Examine each line of the data, and copy the ones containing "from".

* Provided data
Segment Open
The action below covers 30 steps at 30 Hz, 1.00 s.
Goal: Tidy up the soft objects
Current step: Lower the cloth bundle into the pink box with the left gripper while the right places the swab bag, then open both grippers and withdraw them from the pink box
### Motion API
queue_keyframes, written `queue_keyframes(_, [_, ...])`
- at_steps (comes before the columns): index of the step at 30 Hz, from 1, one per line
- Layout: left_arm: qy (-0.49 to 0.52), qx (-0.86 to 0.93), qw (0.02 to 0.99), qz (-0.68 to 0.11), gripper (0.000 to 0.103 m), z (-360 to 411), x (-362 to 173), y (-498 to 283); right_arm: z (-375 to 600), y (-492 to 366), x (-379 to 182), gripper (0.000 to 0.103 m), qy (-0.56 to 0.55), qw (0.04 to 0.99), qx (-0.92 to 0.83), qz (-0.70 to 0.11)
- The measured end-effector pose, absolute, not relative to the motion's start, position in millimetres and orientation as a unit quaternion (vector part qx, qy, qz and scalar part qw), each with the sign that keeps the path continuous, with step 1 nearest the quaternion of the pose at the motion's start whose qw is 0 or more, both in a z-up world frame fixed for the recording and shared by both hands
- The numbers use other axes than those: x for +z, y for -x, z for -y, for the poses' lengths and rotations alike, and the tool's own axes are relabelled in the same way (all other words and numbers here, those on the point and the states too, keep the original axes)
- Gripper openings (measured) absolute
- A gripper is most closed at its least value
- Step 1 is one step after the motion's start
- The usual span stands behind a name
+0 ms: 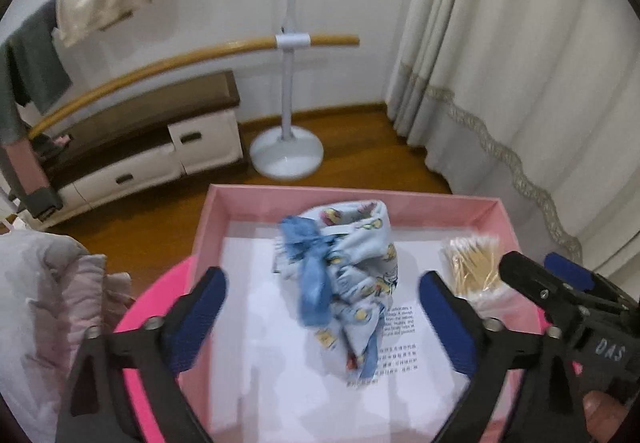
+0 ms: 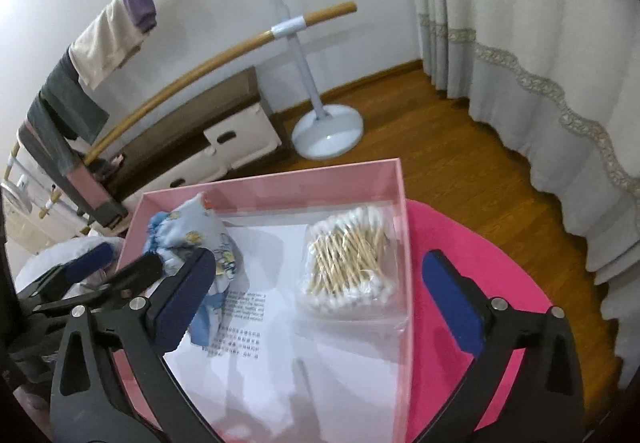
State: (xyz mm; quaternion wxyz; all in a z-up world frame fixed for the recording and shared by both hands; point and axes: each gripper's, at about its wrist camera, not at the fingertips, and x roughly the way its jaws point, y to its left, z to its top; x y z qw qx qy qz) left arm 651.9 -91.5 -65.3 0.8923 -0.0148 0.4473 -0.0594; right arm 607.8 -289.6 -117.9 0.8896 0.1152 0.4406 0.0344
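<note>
A crumpled light-blue patterned cloth (image 1: pixel 352 275) with a plain blue strip lies in the pink box (image 1: pixel 360 199), on a printed white sheet. It also shows in the right wrist view (image 2: pixel 200 239). A clear bag of cotton swabs (image 2: pixel 348 259) lies in the box's right half, also seen in the left wrist view (image 1: pixel 476 263). My left gripper (image 1: pixel 322 303) is open, its pads either side of the cloth, just above it. My right gripper (image 2: pixel 318 287) is open above the swab bag, holding nothing.
The box (image 2: pixel 402 203) rests on a bright pink round surface (image 2: pixel 460 243). A pale quilted fabric (image 1: pixel 48 307) lies to the left. A clothes rack (image 1: pixel 288 43) with hung garments, a low cabinet (image 1: pixel 160 147) and curtains (image 1: pixel 520 83) stand behind on the wood floor.
</note>
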Motion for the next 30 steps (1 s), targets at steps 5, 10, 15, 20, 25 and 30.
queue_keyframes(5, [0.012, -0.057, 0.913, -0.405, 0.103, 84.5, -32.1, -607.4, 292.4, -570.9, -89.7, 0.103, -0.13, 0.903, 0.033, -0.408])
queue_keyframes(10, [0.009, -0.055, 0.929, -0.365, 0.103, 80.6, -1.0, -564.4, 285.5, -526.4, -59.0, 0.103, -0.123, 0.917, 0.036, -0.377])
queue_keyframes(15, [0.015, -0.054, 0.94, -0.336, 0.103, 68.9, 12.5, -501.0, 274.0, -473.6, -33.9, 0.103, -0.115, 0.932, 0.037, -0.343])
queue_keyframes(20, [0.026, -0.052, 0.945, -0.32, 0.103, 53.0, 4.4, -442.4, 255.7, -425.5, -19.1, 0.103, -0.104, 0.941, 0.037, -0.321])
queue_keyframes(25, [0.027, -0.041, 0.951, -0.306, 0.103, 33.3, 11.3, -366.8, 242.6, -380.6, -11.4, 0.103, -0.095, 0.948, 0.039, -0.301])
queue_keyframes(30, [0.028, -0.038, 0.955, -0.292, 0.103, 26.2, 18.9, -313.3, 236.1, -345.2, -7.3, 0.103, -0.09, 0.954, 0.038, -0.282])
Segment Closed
* Expected output
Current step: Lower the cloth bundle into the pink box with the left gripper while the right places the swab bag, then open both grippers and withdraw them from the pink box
- at_steps (comes before the columns): index of the step at 30 Hz, from 1, one per line

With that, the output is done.